Task details
Could you please retype all of the data below exactly?
##### Supplied information
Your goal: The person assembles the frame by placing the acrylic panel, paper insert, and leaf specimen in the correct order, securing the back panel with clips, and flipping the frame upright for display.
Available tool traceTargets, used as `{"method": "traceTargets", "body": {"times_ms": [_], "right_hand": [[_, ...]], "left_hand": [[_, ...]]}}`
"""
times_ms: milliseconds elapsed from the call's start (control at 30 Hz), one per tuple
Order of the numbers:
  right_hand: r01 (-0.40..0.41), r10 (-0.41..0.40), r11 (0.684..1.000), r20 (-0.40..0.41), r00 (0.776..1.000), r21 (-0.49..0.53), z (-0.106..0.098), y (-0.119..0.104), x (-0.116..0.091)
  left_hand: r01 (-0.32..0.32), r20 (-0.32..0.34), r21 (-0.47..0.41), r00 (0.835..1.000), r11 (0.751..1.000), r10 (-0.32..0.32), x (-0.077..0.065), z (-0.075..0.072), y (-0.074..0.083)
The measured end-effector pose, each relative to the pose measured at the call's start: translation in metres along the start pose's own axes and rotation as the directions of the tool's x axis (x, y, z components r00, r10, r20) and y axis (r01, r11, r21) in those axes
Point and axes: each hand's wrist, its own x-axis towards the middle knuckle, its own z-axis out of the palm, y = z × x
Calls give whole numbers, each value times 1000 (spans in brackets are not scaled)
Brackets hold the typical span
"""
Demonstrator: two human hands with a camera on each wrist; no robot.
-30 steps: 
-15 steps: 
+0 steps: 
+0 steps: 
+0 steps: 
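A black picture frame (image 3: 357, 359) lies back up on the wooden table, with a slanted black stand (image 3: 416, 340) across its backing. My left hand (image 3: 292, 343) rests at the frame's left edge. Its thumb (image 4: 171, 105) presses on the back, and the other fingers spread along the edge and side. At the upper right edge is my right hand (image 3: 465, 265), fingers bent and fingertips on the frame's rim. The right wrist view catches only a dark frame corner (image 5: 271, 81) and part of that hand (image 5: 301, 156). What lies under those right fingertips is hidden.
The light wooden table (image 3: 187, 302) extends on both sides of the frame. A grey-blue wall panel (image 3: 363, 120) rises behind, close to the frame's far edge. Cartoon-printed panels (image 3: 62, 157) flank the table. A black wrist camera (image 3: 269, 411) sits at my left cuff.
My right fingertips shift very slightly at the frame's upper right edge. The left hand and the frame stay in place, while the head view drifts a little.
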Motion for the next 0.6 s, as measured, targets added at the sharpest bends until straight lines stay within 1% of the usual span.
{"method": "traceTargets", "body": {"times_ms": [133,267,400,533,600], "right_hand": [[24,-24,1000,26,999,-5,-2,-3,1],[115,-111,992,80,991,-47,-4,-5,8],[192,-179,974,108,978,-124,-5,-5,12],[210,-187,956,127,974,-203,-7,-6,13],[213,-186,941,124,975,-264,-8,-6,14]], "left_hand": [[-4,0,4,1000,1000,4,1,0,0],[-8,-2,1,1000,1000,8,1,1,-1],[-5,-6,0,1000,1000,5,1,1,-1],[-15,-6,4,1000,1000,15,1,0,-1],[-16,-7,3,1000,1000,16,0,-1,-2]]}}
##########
Solution
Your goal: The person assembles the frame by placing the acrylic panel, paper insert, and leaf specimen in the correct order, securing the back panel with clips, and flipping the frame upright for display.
Available tool traceTargets, used as `{"method": "traceTargets", "body": {"times_ms": [_], "right_hand": [[_, ...]], "left_hand": [[_, ...]]}}`
"""
times_ms: milliseconds elapsed from the call's start (control at 30 Hz), one per tuple
Order of the numbers:
  right_hand: r01 (-0.40..0.41), r10 (-0.41..0.40), r11 (0.684..1.000), r20 (-0.40..0.41), r00 (0.776..1.000), r21 (-0.49..0.53), z (-0.106..0.098), y (-0.119..0.104), x (-0.116..0.091)
  left_hand: r01 (-0.32..0.32), r20 (-0.32..0.34), r21 (-0.47..0.41), r00 (0.835..1.000), r11 (0.751..1.000), r10 (-0.32..0.32), x (-0.077..0.065), z (-0.075..0.072), y (-0.074..0.083)
The measured end-effector pose, each relative to the pose measured at the call's start: translation in metres along the start pose's own axes and rotation as the directions of the tool's x axis (x, y, z components r00, r10, r20) and y axis (r01, r11, r21) in those axes
Point and axes: each hand's wrist, its own x-axis towards the middle knuckle, its own z-axis out of the palm, y = z × x
Calls give whole numbers, each value times 1000 (spans in brackets are not scaled)
Brackets hold the typical span
"""
Demonstrator: two human hands with a camera on each wrist; no robot.
-30 steps: 
-15 steps: 
+0 steps: 
+0 steps: 
+0 steps: 
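A black picture frame (image 3: 357, 359) lies back up on the wooden table, with a slanted black stand (image 3: 416, 340) across its backing. My left hand (image 3: 292, 343) rests at the frame's left edge. Its thumb (image 4: 171, 105) presses on the back, and the other fingers spread along the edge and side. At the upper right edge is my right hand (image 3: 465, 265), fingers bent and fingertips on the frame's rim. The right wrist view catches only a dark frame corner (image 5: 271, 81) and part of that hand (image 5: 301, 156). What lies under those right fingertips is hidden.
The light wooden table (image 3: 187, 302) extends on both sides of the frame. A grey-blue wall panel (image 3: 363, 120) rises behind, close to the frame's far edge. Cartoon-printed panels (image 3: 62, 157) flank the table. A black wrist camera (image 3: 269, 411) sits at my left cuff.
My right fingertips shift very slightly at the frame's upper right edge. The left hand and the frame stay in place, while the head view drifts a little.
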Motion for the next 0.6 s, as measured, targets added at the sharpest bends until straight lines stay within 1% of the usual span.
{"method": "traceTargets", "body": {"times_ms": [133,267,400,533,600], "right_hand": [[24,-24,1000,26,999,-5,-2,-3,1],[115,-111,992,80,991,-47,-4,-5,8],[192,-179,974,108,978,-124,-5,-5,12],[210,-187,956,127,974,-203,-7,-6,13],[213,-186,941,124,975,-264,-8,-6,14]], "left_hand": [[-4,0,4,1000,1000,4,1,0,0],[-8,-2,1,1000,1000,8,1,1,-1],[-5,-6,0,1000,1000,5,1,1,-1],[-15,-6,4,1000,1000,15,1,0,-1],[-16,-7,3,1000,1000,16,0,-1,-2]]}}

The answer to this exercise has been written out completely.